* **Assignment**
When the line containing "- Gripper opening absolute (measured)" appears in the data below, begin copying there and stop only after the line containing "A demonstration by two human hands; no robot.".

* **Provided data**

== Segment start ==

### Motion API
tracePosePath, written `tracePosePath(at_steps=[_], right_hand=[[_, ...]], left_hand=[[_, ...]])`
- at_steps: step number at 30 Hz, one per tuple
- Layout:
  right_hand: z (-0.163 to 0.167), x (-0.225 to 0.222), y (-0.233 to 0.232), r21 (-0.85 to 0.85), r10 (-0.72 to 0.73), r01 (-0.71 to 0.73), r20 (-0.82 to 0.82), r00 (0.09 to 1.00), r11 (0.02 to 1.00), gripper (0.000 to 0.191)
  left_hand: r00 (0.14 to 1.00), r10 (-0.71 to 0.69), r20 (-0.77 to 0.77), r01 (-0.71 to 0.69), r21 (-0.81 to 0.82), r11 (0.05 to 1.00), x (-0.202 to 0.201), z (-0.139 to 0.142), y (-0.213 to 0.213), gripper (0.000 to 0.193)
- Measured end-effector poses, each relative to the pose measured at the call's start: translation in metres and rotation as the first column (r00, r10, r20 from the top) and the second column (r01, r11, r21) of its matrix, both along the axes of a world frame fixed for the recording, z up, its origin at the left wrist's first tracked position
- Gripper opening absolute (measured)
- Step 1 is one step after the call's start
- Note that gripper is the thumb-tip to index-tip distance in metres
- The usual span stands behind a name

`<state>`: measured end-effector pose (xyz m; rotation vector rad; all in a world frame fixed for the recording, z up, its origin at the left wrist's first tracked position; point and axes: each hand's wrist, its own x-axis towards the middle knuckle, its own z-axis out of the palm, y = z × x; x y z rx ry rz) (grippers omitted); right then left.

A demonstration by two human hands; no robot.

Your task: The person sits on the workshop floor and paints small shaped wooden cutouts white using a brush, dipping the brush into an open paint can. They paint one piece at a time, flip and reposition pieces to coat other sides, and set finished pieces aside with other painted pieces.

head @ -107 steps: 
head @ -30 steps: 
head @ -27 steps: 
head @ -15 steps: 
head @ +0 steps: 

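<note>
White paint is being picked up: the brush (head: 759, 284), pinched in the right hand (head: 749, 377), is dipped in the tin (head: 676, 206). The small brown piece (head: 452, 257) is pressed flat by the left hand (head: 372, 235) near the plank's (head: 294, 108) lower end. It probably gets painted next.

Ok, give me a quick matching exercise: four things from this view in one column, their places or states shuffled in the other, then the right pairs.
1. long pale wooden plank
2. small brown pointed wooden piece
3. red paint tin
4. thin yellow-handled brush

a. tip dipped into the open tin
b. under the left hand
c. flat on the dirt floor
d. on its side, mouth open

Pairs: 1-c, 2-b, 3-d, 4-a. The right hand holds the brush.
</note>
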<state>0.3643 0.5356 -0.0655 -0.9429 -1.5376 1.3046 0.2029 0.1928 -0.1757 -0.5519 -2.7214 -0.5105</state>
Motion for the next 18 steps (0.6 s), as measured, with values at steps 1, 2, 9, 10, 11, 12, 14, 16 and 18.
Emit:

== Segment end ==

* **Final answer**
- Gripper opening absolute (measured)
- Step 1 is one step after the call's start
- Note that gripper is the thumb-tip to index-tip distance in metres
- The usual span stands behind a name

`<state>`: measured end-effector pose (xyz m; rotation vector rad; all in a world frame fixed for the recording, z up, its origin at the left wrist's first tracked position; point and axes: each hand's wrist, its own x-axis towards the middle knuckle, its own z-axis out of the palm, y = z × x; x y z rx ry rz) (grippers omitted); right then left.

A demonstration by two human hands; no robot.

What appears above is the full answer.